Several studies have examined the impacts of dietary chitosan supplements on antioxidative enzymes and stress hormones, and on humoral and cellular immune function in weaned piglets. Li et al. (2013) found a dose-dependent quadratic enhancement in the levels of serum IgG, and a dose-dependent linear or quadratic enhancement in the levels of serum specific ovalbumin IgG (Fan et al., 2013; Li et al., 2013). However, the levels of serum IgA and IgM were unaffected (Fan et al., 2013). The same authors reported a linear dose-dependent reduction in the levels of serum adrenocorticotropic hormone along with a dose-dependent linear or quadratic reduction in the levels of serum cortisol. Enhancements in the levels of CAT, SOD, and serum glutathione peroxidase with increasing chitosan were also noted, demonstrating that dietary chitosan enhances the activity of antioxidative enzymes and reduces weaning stress in piglets (Li et al., 2013). According to Huang et al. (2016) the impacts of dietary COS (300 μg/kg) on intestinal inflammation and the NF-κB signaling pathways in an LPS-challenged piglet model demonstrated the significant easing of LPS-induced intestinal injury. Furthermore, dietary COS reduced serum concentrations of IL-6, IL-8, and TNF-α, decreased intestinal levels of pro-inflammatory cytokine mRNA and increased levels of anti-inflammatory cytokine mRNA relative to the control group. The protein expression of IKKα/β, IκB, and phospho-NF-κB p65 also reported for the LPS-challenged piglets in the COS diet group (Huang et al., 2016). Therefore, dietary chitosan or its derivatives may play a crucial role in oxidative stress, intestinal inflammatory response, as well as by the inhibition of NF-κB signaling pathways under an inflammatory stimulus.

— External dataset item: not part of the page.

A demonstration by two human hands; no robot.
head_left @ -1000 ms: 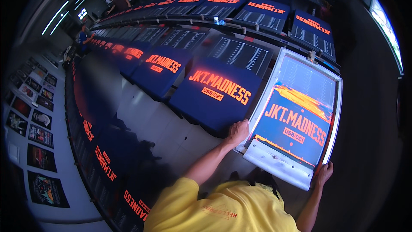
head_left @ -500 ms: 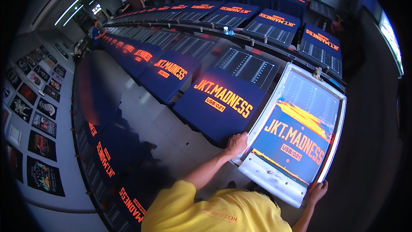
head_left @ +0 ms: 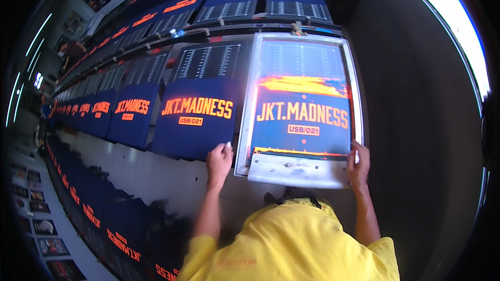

The anti-inflammatory properties of COS have been widely reported in the view of the potentially damaging effects of a disproportionate and protracted inflammatory response in a range of illnesses (Ngo et al., 2011). Efforts to explain the anti-inflammatory properties of chitosan and COS have focused on numerous potential mechanisms, for example, the acid hydrolysis of chitosan to glucosamine hydrochloride, sulfate, phosphate or other salts by salt conversion. Alternatively, the suppression of LPS-induced inflammatory gene expression by COS has been linked to the decreased nucleus translocation of the nuclear factor kappa-light-chain-enhancer of activated B cells (NF-κB) (Li et al., 2011). Hence, COS effectively reduces both inflammations due to infection by enterotoxigenic E. coli and LPS-induced vascular endothelial inflammation (Liu et al., 2016; Xiao et al., 2016). Moreover, COS significantly reduces the LPS-induced phosphorylation of p38 mitogen-activated protein kinase (MAPK) and extracellular signal-related protein kinase 1/2 and may hinder the activation of NF-κB and activator protein-1 (AP-1). The results of a study by Xiao et al. (2013) in weaned piglets challenged with enterotoxigenic E. coli revealed that the dietary COS (0.03%) and antibiotic (chlortetracycline) had similar beneficial effects in reducing intestinal inflammation and promoting growth. Similar to an antibiotic, dietary COS supplementation increased, the concentration of intra-epithelial lymphocytes, goblet cells, villus length, villus length to crypt depth ratio, occluding protein and secretory IgA protein expression, decreased TLR4 mRNA expression. Finally, the authors concluded that COS has the potential against inflammation Xiao et al. (2013). Furthermore, dietary supplementation of COS can activate the expression of inducible nitric oxide synthase and cyclooxygenase-2 (COX-2) induced by TNF-α in synoviocytes was inhibited via COS-reduced AMPK activation, resulting in the attenuation of synovial inflammation (Kunanusornchai et al., 2016).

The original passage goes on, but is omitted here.